When you run data domain discovery on relational sources, the profile pushes the query processing for each column to the database. Therefore, the profile scales in the number of connections to the RDBMS, assuming the RDBMS can handle the queries. Data domain discovery runs batch jobs of data domains against columns with default values of 20 data domains for every 50 columns. Additional cores help the profile scale if the data source has a large number of columns and data domains. When you compare with column profiles, data domain discovery does not need additional memory or temporary disk spindles unless the data domain rule logic requires the additional resources.

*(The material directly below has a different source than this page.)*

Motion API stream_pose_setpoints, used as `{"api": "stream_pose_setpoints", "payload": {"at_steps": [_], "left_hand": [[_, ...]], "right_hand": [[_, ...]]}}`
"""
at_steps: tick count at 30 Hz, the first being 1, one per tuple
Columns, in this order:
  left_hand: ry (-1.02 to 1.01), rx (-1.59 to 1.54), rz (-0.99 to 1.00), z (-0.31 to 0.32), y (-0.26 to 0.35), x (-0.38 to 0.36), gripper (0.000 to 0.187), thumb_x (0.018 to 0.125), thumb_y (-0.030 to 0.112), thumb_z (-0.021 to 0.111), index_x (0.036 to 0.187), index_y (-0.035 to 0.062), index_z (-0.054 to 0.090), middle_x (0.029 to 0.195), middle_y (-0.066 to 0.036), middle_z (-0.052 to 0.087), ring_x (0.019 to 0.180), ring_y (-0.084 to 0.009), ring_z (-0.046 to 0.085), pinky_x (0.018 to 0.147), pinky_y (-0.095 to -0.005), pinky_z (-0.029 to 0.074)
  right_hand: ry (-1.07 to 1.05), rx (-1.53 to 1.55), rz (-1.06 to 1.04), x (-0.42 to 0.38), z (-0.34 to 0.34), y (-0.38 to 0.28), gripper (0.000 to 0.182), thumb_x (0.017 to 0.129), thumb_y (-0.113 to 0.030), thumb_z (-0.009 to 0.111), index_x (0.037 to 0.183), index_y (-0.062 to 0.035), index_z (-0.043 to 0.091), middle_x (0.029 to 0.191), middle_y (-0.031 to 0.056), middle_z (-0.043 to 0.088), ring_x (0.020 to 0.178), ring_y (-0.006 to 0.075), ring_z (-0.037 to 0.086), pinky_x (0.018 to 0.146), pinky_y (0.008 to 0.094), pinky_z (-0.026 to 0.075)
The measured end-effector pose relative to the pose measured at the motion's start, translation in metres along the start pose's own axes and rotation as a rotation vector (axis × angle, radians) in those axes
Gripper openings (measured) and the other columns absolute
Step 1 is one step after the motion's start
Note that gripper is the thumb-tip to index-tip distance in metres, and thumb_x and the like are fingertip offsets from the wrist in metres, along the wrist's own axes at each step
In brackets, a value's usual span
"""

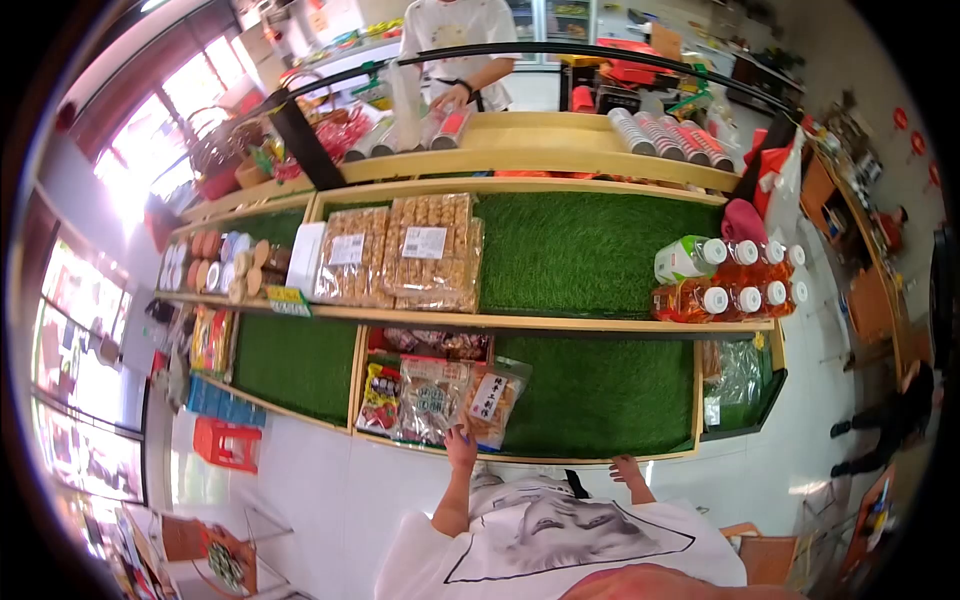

Key and Functional Dependency Discovery: Both key discovery and functional dependency discovery algorithms usually operate on a small sample of the data source, typically less than 100,000 rows. The algorithms are not multithreaded and do not benefit from scaling the number of CPU cores.

Each algorithm reads from the sample and then makes successive passes over the data. Then, the Profiling Service Module writes large intermediate results to temporary files. You can add more memory and faster disks of up to two spindles to make the algorithms perform faster. An increase in the number of CPU cores does not affect scaling.
Overlap and Foreign Key Discovery: Both overlap and foreign key discovery algorithms operate in two steps. The first step computes the signatures of the data sources and second step computes either the overlaps or foreign keys.

The signature computation is CPU intensive and scales with the number of cores. Signature computation is the most time-consuming step. When you double the number of cores, signature computation takes half the time. Overlap discovery cannot scale by design because it is single threaded. Foreign key discovery partitions the job and scales with additional CPU cores.
Enterprise Discovery: Enterprise discovery scales to the extent that the column profile, data domain discovery, key discovery, and foreign key discovery scale. You can add more CPU cores for the enterprise discovery to scale because multiple profile functions can run in parallel. However, when you add more CPU cores, you must increase the number of disk spindles because the Profiling Service Module writes intermediate to the temporary disk.